GlaxoSmithKline Pharmaceuticals Ltd
- Company type: Public
- Traded as: BSE: 500660 NSE: GLAXO
- Industry: Pharmaceuticals & healthcare
- Founded: 13 November 1924 as H. J. Foster & Co. Limited
- Headquarters: Mumbai, Maharashtra, India
- Products: Medicines and vaccines
- Revenue: ₹3,723 crore (US$390 million) (2025)
- Operating income: ₹1,169 crore (US$120 million) (2025)
- Net income: ₹915 crore (US$95 million) (2025)
- Number of employees: 3,100 (2025)
- Parent: GSK
- Website: india-pharma.gsk.com

= GlaxoSmithKline Pharmaceuticals =

Indian pharmaceutical company

GlaxoSmithKline Pharmaceuticals Ltd is an Indian research-based pharmaceutical and healthcare company, and a subsidiary of GSK. The company's product portfolio includes prescription medicines and vaccines.

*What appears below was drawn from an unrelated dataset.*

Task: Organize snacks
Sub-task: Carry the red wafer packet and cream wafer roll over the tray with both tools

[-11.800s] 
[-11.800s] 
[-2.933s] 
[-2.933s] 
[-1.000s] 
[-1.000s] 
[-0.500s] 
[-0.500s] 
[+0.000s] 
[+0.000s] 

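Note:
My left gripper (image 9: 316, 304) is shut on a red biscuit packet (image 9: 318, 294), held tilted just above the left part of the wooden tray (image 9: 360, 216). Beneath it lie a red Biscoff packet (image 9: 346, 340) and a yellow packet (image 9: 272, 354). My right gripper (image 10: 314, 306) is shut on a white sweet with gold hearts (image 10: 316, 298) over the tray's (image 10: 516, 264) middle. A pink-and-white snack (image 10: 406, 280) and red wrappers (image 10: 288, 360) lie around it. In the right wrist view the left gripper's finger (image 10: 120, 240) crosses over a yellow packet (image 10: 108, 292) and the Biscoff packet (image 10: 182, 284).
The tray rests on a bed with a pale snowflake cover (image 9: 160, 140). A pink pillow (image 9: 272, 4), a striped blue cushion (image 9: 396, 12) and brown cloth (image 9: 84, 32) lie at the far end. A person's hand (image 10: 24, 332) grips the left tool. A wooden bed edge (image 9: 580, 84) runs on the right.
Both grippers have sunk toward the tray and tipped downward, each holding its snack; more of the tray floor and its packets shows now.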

Its prescription medicines range across therapeutic areas such as anti-infectives, dermatology, gynaecology, diabetes, oncology, cardiovascular disease, and respiratory diseases. It also offers a range of vaccines, for the prevention of hepatitis A, hepatitis B, invasive disease caused by H, influenzae, chickenpox, diphtheria, pertussis, tetanus, rotavirus, cervical cancer, and others.

==History==
It was founded on 13 November 1924 in India under the name of H.J.Foster & Co. Limited as an Agency House for distributing Baby Food Glaxo, Joseph Nathan & Co. In 1950, it changed its name to Glaxo Laboratories (I) Ltd.